Joined in France, where they were for a wedding, Félix and Andréanne entrust work on a project for a small restaurant or wine bar, similar in size to Ditchfield, the café of Jérôme Lavallée and his wife Katia Derbel. The micro-roaster opened its doors in December 2021, in a building where, since the 1960s, the people of Mégantic have eaten fries and burgers.

“The other time, there was a gentleman who came to buy coffee and said to me: ‘Fake you came back to trade like your grandfather and your great-grandfather'”, says Jérôme, 33, making a cappuccino. “I got dizzy. »

The great-grandfather in question is Raoul, who was a shoemaker. The grandfather is the late Guy, well known in Lac-Mégantic. At 40, this father of a large family was diagnosed with tuberculosis, which he miraculously survived. Once back on his feet, he opened in 1973, in a garage adjoining his house, the Chez Guy butcher shop, today the Lavallée Market, run by one of his children, Richard.

Leaving Vieux-Longueuil to settle in Lac-Mégantic in May 2020, Jérôme, who earned his living as a photographer, and Katia, who worked as an illustrator, were unsure what project they would devote themselves to, besides their son. Robin, born two months later.
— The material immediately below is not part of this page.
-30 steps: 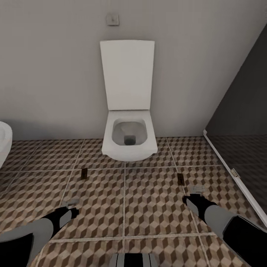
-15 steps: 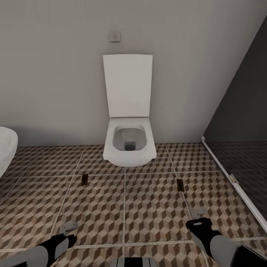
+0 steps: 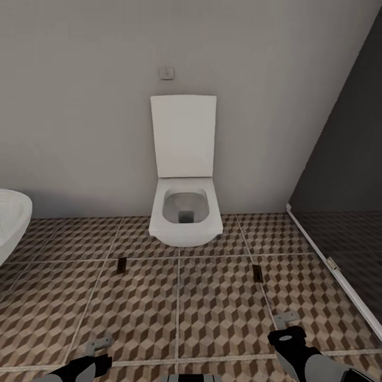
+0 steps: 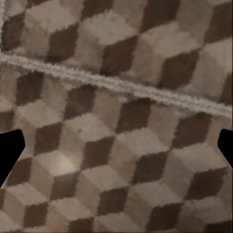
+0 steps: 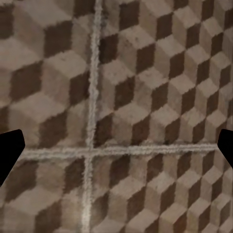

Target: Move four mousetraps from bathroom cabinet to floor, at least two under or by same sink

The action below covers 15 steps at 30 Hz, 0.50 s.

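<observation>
Both sets of jaws stand wide apart with nothing between them: in each wrist view the dark fingertips sit at the far edges, and between them there is only the cube-patterned brown, beige and grey tiled bathroom floor. The left gripper and the right gripper hang low over the tiles at the bottom of the head view, pale fingers pointing forward and down, black wrists and grey forearms running back toward the trunk on either side.

Out ahead, two small flat dark rectangular mousetraps lie on the tiles: the left mousetrap and the right mousetrap, well apart, either side of the white wall-hung toilet bowl with its lid raised. The rounded white sink edge pokes in at the left. A dark glass shower screen closes off the right.

By my read, two traps are down and neither is close to that sink. With both grippers empty, the sensible step is to head for the cabinet for the remaining two, keeping the arms tucked low and clear of the laid traps, then set those right by the sink.
</observation>
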Tool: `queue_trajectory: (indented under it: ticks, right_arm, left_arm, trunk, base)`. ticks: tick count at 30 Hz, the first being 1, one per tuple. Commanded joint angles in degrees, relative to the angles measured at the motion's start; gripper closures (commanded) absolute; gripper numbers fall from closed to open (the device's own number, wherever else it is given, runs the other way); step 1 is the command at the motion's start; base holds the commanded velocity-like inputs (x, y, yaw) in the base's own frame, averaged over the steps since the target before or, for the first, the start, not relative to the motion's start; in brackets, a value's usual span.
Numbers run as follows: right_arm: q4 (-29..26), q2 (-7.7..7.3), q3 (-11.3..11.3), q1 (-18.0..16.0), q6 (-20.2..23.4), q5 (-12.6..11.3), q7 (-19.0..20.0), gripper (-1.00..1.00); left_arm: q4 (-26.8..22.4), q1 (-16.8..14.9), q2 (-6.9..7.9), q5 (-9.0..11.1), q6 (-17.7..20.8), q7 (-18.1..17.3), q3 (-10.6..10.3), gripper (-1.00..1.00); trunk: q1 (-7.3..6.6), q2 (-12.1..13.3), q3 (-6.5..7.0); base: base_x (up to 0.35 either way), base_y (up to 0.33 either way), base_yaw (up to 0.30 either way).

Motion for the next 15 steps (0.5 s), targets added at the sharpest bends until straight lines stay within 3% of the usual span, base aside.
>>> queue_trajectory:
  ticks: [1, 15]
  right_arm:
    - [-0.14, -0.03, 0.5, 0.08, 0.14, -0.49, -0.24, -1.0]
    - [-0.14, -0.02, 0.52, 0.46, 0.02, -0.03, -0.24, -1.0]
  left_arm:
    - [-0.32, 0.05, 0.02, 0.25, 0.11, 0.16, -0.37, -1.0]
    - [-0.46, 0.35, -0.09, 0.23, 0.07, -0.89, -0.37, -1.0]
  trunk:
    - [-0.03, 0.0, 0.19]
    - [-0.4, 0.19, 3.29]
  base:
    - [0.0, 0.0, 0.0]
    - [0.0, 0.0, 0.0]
After toying with the idea of ​​a microdistillery, the couple turned to roasting.

“When you get involved with a Lavallée, you get involved with the whole family”, laughs Katia, who dreamed of a sweeter life and who found it in this city where every morning, it is possible for them to walk their son to daycare, then to go to work, with the promise, at the end of the day, of a dip in Spider Lake.
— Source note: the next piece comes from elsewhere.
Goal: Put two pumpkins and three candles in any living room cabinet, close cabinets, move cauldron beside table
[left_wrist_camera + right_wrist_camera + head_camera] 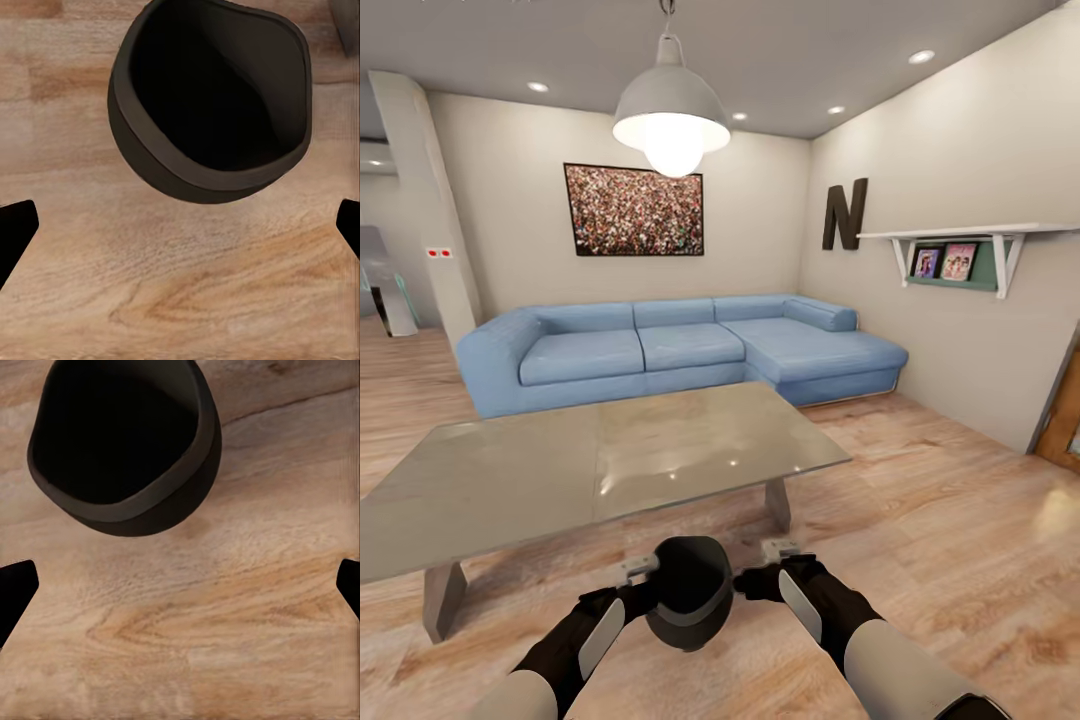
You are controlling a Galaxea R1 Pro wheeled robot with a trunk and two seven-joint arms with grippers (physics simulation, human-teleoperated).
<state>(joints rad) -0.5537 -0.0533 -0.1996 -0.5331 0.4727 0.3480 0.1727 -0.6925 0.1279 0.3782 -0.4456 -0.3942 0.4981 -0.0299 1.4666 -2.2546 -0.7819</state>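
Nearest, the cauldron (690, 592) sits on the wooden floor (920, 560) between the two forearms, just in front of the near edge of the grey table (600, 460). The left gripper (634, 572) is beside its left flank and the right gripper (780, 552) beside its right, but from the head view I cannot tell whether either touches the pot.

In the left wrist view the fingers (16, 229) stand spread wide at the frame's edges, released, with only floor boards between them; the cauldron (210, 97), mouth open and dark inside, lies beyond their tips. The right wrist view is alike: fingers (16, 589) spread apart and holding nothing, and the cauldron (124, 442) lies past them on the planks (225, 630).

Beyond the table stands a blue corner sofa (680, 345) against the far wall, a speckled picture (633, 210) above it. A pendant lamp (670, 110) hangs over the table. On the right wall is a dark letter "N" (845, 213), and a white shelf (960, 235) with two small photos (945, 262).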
“And what I admire about them, continues Katia, is that they have ideas, yes, but above all that they are able to put them in place. »

It may be an insolent drizzle falling on Lac-Mégantic, but the tent erected next to the Chapelle du rang 1 is teeming with people all smiles, who have come to eat a hot dog and drink a beer during the traditional barbecue at the start of the evening. Vincent Vallières inaugurated the fifth season of the small hall last Wednesday, which Claudia Bouvette, Ariane Roy, Gab Bouchard and Luce Dufault will visit in the coming months. Hubert Lavallée-Bellefleur is also behind the Colline festival, which will welcome in August, under the Perseids, in a huge field, Daniel Bélanger, Lisa LeBlanc and Jean-Michel Blais.
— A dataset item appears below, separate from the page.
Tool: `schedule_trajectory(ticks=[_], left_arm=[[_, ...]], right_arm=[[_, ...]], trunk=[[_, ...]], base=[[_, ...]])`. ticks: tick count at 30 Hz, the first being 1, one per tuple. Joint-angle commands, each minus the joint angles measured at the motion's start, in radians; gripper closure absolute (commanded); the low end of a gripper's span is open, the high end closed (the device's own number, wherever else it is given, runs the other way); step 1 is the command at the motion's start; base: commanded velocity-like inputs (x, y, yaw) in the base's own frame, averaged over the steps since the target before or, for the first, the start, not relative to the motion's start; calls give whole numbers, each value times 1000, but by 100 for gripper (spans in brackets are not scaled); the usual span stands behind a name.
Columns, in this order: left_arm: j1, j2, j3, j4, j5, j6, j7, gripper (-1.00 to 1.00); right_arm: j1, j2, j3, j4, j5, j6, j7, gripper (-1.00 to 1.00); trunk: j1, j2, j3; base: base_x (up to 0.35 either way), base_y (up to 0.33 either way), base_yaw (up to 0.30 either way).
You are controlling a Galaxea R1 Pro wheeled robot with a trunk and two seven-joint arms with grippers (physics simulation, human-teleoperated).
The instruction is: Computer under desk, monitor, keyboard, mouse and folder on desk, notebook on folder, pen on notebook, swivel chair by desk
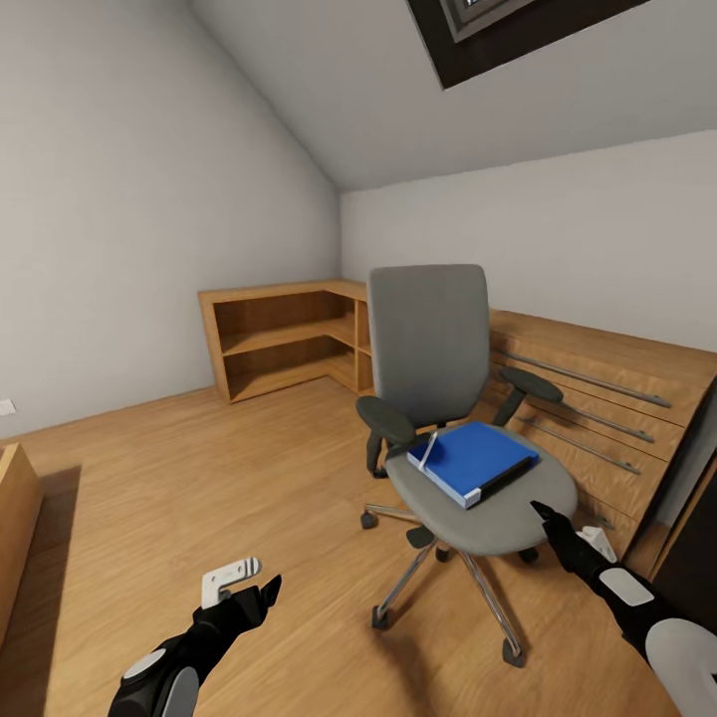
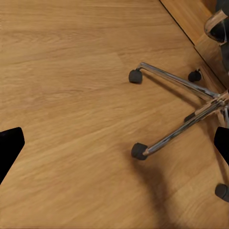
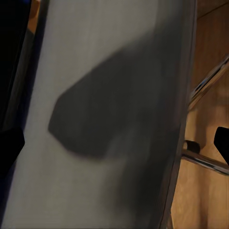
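Note:
The grey swivel chair [image 1: 438, 349] stands in the middle of the bedroom on its metal castor base [image 2: 181, 121]. A bright-blue folder [image 1: 473, 461] lies on its seat [image 3: 109, 95], and a thin pale pen [image 1: 428, 450] rests on the folder's left corner. My right gripper [image 1: 546, 513] is open just above the seat's front right rim, a short way from the folder. Low over the floor to the left of the chair base, my left gripper [image 1: 261, 593] is open and holds nothing. The desk, computer, monitor, keyboard, mouse and notebook are out of view.
Low wooden shelving [image 1: 289, 334] fills the back corner. A wooden drawer front with metal rails [image 1: 597, 408] runs along the right wall behind the chair. A dark unit [image 1: 697, 538] sits at the right edge and a wooden piece [image 1: 15, 518] at the left.

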Motion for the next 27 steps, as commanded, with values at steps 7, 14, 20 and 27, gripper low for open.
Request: schedule_trajectory(ticks=[7,14,20,27], left_arm=[[0,1,5,-2,11,6,4,-100],[0,6,7,-2,12,6,4,-100],[1,8,7,-2,11,6,3,-100],[0,8,7,-2,10,4,3,-100]], right_arm=[[0,0,-3,2,4,5,1,-100],[0,0,-3,2,6,4,1,-100],[0,0,-25,2,-3,4,1,-100],[0,-2,-3,2,7,4,1,-100]], trunk=[[0,0,-1],[0,0,-1],[0,0,-1],[0,0,-1]], base=[[0,0,0],[21,0,0],[180,0,0],[83,0,0]])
Vincent Vallières mingles with the crowd, including former mayor Colette Roy-Laroche, who has already granted a few interviews in anticipation of the 10th anniversary of the tragedy and who we hear explain to a friend having announced to a TV station that would no longer be available.

Stéphane Lavallée will greet her warmly during his usual speech preceding the shows, to emotional applause. “Colette, I’m giving you a big hug, you know how much I love you. »

Registered under the sign of comfort in order to underline the 10 years of “what you know” – a phrase that says a lot, used by Stéphane Lavallée -, the current season of the Chapel “celebrates beauty”.

Lac-Mégantic does not want to turn the page on the tragedy of July 6, 2013, it would be impossible anyway. Many of its residents nevertheless wish, more than ever, to combine the life of their city with the present and the future, rather than with the past. In each of the Lavallée brothers’ projects, there is this idea that life is now. A lesson that their grandfather had assimilated well.

“Faque we are there, ten years later”, drops Vincent Vallières going up on stage. We are here, yes, and there would be nothing sadder than not enjoying it. Because there is no better way to honor our dead than to live for real.